Juliana Couto Paes (born 26 March 1979) is a Brazilian actress and former model. She became nationally known in telenovelas and modelling. She also starred a local version of the musical The Producers, as Ulla.

Career

An actress, model and with a university degree, Paes became nationally known for her performances in "soap operas" of Rede Globo and for her looks. She was on the cover of Playboy magazine in May 2004.

In 2006, Paes was voted one of the sexiest one hundred people in the world by People Magazine. After that international projection, she hired an agent, showing interest in starting an acting career in the US.

Paes starred in many commercial campaigns, such as Colorama's and Hope's. Currently, she is the face of Arezzo for the second time and replaces the top model Gisele Bündchen as the star of the campaign for the jewelry brand Vivara.

Her debut as protagonist was the character Maya Meetha in the Brazilian telenovela Caminho das Índias

In 2009, she entered the select group of protagonists of the novel of the eight of Rede Globo when interpreting Maya, in Caminho das Índias, novel of Glória Perez winner of Emmy 2009. The actress starred in several advertising campaigns including Colorama and Hope. It was the advertising girl of the brand Arezzo and the jewelry brand Vivara. It was considered by Revista Época one of the 100 most influential Brazilians of the year 2009. On September 24, 2010, Juliana Paes debuted the program Por un fio at GNT. After the birth of her first child, Juliana returned to television in September 2011 in a guest appearance on the remake of the novel O Astro (2011 TV series).
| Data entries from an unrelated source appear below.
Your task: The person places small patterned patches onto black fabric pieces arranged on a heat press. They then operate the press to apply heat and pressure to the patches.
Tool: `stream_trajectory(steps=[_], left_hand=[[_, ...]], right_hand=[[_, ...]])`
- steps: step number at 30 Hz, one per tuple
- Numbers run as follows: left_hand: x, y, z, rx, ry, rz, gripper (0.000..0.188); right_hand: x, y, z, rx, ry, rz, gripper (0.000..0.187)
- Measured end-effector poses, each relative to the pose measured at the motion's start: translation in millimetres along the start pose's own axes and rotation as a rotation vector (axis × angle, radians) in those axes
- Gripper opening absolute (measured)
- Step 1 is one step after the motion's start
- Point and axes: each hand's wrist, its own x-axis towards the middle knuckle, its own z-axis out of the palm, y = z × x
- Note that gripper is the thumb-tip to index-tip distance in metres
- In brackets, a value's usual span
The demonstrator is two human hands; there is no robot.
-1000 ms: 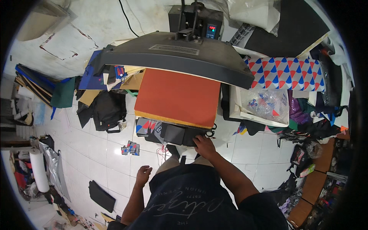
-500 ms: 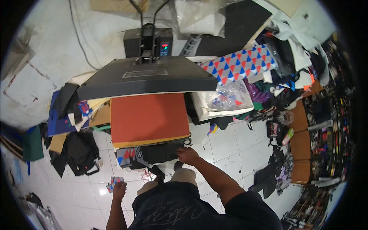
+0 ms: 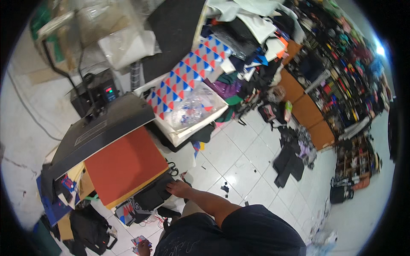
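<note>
My left hand (image 3: 145, 248), low near the bottom edge, is closed on small printed pieces (image 3: 139, 240) in grey, red and blue. My right hand (image 3: 179, 189) rests at the right end of folded black fabric (image 3: 153, 194), its fingers bent over the edge; the fingertips are partly hidden. At the fabric's left end lies a grey, red and blue printed part (image 3: 126, 212). Just beyond the fabric is a heat press with a red-orange pad (image 3: 126, 164) and a raised dark upper plate (image 3: 102, 128). A pair of black scissors (image 3: 172, 169) lies beside the pad, near my right hand.
A white box (image 3: 188, 136) holds clear plastic bags and a patterned sheet (image 3: 188, 77). Heaped fabrics (image 3: 243, 47) lie behind it. A black bag (image 3: 92, 228) sits at lower left. Black cloth (image 3: 288, 164) and scraps lie on the tiled floor (image 3: 239, 170). Full shelves (image 3: 333, 81) stand at right.
My view has turned to the right, so the press now sits further left and tilted. My right hand stays at the black fabric; the left still holds the printed pieces.
</note>
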Motion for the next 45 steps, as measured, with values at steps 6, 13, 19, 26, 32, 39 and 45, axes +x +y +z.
stream_trajectory(steps=[6, 13, 19, 26, 32, 39, 45], left_hand=[[-16, 111, -28, -0.445, 0.074, -0.131, 0.039], [38, 180, -33, -0.544, 0.108, -0.301, 0.033], [79, 270, -40, -0.428, -0.026, 0.007, 0.038], [76, 382, -63, -0.990, -0.086, 0.176, 0.049], [82, 364, -87, -1.055, 0.433, 0.311, 0.024], [53, 354, -117, -1.526, 0.442, 0.111, 0.023], [32, 335, -121, -1.693, 0.531, 0.122, 0.029]], right_hand=[[-17, 10, -4, 0.050, 0.173, 0.128, 0.038], [-39, 7, -66, 0.261, 0.531, 0.322, 0.041], [-58, -27, -85, 1.123, 0.508, 0.689, 0.024], [-26, -94, -155, 2.209, 0.527, 0.635, 0.023], [7, -129, -177, 1.942, 0.234, 0.525, 0.028], [33, -142, -168, 1.544, 0.266, 0.428, 0.031], [57, -156, -153, 1.674, 0.222, 0.501, 0.023]])
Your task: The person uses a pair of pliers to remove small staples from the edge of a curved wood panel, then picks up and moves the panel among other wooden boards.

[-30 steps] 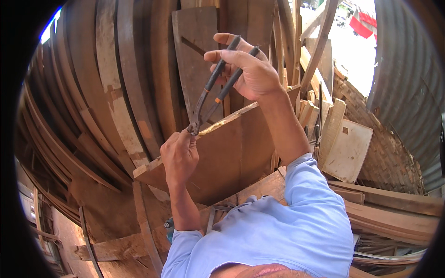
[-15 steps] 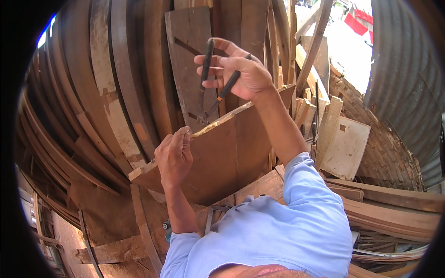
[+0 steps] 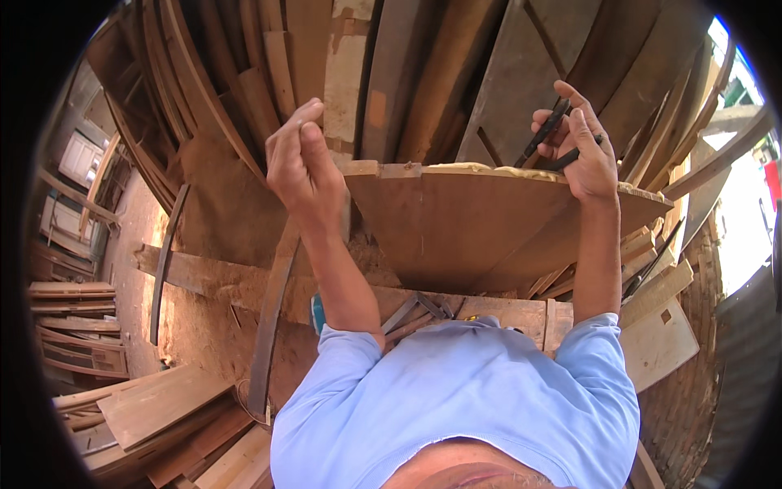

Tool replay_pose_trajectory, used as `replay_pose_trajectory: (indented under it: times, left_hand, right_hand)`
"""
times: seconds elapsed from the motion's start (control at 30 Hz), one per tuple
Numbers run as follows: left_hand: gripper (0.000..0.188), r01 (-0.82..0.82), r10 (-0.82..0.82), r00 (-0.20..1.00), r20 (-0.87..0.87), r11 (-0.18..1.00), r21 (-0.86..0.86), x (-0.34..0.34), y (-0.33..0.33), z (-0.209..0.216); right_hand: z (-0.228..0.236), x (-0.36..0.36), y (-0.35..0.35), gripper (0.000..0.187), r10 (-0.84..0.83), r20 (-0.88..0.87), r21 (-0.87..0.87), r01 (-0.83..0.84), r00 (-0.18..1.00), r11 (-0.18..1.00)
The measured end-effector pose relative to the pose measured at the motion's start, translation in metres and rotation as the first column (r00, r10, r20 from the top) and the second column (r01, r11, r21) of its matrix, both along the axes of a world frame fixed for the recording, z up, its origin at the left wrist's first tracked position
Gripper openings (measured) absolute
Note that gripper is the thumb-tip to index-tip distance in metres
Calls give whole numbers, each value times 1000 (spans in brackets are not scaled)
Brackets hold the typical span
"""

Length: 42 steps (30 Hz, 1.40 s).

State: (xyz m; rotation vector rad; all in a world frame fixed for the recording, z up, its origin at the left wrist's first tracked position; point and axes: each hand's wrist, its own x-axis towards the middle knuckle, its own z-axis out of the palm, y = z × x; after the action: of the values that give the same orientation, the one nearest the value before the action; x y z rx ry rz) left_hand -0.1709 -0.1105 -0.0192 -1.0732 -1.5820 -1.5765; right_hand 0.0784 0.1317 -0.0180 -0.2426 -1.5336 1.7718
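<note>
My right hand (image 3: 593,163) is raised over the right part of a brown wooden board (image 3: 468,224). It holds pliers (image 3: 543,137) by their black handles, which are spread apart; the jaws are hidden behind the board's top edge. Along that edge runs a ragged pale-yellow strip (image 3: 521,172). My left hand (image 3: 305,167) is up beside the board's left end, apart from it. Its fingers are bent and pressed together with the thumb, and whatever may be between them does not show.
Tall planks (image 3: 432,81) lean in a row behind the board. A workbench (image 3: 521,314) in front of me carries a dark metal tool (image 3: 411,311). Stacked boards (image 3: 167,403) lie at the lower left. Offcuts and a pale panel (image 3: 660,346) stand at the right.
My left hand has come off the board's top edge and moved out past its left end. My right hand still holds the pliers at the edge. The view has swung left.
</note>
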Motion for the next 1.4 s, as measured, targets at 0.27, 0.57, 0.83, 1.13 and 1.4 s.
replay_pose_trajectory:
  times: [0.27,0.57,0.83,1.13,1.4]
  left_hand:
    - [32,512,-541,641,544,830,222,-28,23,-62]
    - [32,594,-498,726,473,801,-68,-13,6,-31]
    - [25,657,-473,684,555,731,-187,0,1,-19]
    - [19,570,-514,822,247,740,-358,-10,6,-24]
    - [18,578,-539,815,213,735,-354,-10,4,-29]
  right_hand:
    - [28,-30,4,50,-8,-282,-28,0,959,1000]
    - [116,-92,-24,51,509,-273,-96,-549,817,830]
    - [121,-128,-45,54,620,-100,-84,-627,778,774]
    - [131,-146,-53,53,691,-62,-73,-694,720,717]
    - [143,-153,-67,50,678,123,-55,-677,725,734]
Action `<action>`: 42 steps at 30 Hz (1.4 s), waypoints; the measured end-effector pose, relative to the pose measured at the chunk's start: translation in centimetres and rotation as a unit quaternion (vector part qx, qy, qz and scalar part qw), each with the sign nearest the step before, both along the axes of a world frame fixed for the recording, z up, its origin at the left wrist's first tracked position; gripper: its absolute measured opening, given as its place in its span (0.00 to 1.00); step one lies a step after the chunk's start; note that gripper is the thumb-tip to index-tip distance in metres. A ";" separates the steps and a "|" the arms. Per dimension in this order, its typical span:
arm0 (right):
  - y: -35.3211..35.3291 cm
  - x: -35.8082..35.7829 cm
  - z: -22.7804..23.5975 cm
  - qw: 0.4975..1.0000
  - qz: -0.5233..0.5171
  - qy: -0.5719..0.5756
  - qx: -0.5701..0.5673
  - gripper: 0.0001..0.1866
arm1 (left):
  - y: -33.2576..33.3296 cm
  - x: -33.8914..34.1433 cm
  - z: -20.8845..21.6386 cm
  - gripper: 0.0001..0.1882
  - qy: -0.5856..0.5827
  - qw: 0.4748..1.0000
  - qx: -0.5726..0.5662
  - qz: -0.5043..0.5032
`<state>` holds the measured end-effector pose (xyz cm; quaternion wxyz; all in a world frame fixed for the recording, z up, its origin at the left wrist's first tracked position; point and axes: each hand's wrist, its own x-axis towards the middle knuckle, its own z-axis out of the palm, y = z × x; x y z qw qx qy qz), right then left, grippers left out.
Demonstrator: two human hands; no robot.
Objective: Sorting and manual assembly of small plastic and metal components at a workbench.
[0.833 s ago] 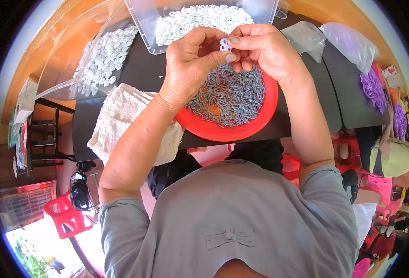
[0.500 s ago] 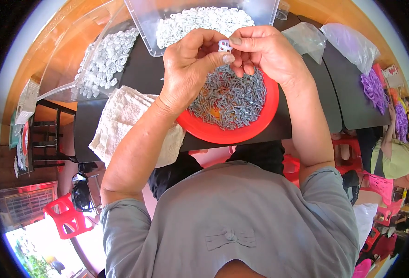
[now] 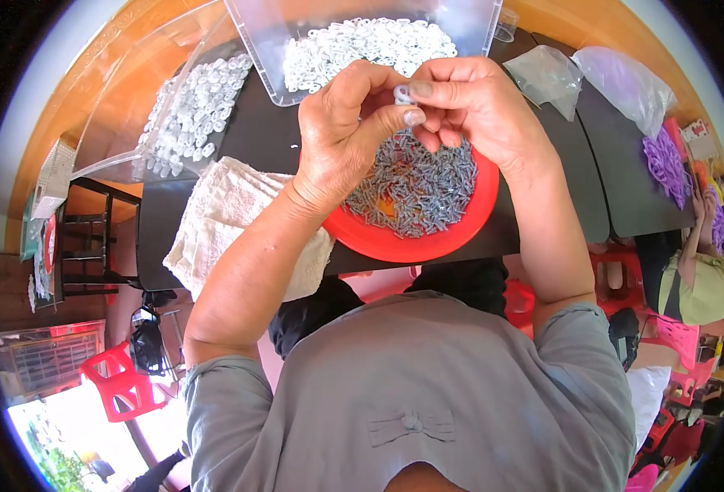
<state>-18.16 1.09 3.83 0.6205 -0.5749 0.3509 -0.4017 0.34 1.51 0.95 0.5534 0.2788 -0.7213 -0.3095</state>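
A small white plastic piece with a hole in it is pinched between my two hands, above the far side of a red basin. My left hand grips it from the left with thumb and fingers closed. From the right, my right hand presses thumb and forefinger on it, the other fingers curled below. The fingertips cover part of the piece. Under my hands, the basin holds a heap of small grey pieces.
A clear bin of white pieces stands behind my hands. On the left, a clear box holds more white pieces near a folded cloth. Plastic bags and purple pieces lie right, near another person.
The white piece has been turned, and fingers cover more of it than before. Both hands remain together over the basin; the whole view has shifted slightly.
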 end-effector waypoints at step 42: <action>0.0 1.7 -1.6 0.983 -0.154 -0.015 -0.099 0.08 | -0.5 -0.6 0.3 0.08 0.115 0.965 0.235 0.001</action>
In 2012, she starred in the episode "The Justice of Olinda" in the series As Brasileiras by Daniel Filho, playing Janaína, as well as the protagonist of the remake of Gabriela (2012 TV series), written by Walcyr Carrasco winner of Emmy 2016, under Roberto Talma and Mauro Mendonça Filho winner of Emmy 2011. In 2014, before even ending maternity leave, he accepted the invitation of director Luiz Fernando Carvalho Emmy nominated (2005,2014,2016), to star in the reboot of Meu Pedacinho de Chão, by author Benedito Ruy Barbosa Emmy nominated (2006,2017). Still in 2014, presents next to Márcio Garcia new version of the Golden Globe on Canal Viva. In 2016 she played the Carolina villain, in the telenovela Totalmente Demais Emmy nominated 2017, where she lived a loving square, alongside Marina Ruy Barbosa, Fábio Assunção Emmy nominated 2011 and Felipe Simas. In the year of 2017 it resumes its partnership with Glória Perez when living Fabiana Escobar known as Bibi Perigosa, in the telenovela  A Força do Querer of Rede Globo. The plot has reached high ratings, and its character has become very popular, winning many awards from the critics.

Personal life
Paes was born Rio Bonito, Rio de Janeiro. She is the oldest child of Regina Couto and Carlos Henrique Paes. She has three siblings: Mariana, Rosana, and Carlos Henrique Jr. She is of Arab, Portuguese, African, Native Brazilian, and Spanish descent.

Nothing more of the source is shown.